__TASK DIRECTIONS__
Leave every picture out. Set down all the lines below exactly.

__INFORMATION SHOWN__
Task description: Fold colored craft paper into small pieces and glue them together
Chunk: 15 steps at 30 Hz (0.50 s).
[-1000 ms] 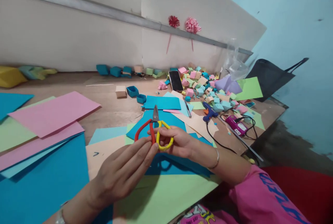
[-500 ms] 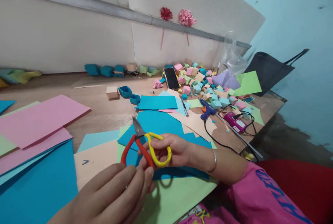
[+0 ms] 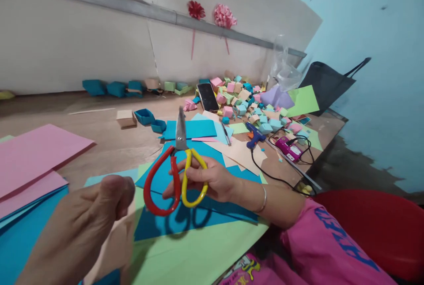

__RESULT FOR THIS EXERCISE__
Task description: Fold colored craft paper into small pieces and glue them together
Chunk: 15 steps at 30 Hz (0.50 s).
[-1000 ms] 
[-500 ms] 
[+0 ms] 

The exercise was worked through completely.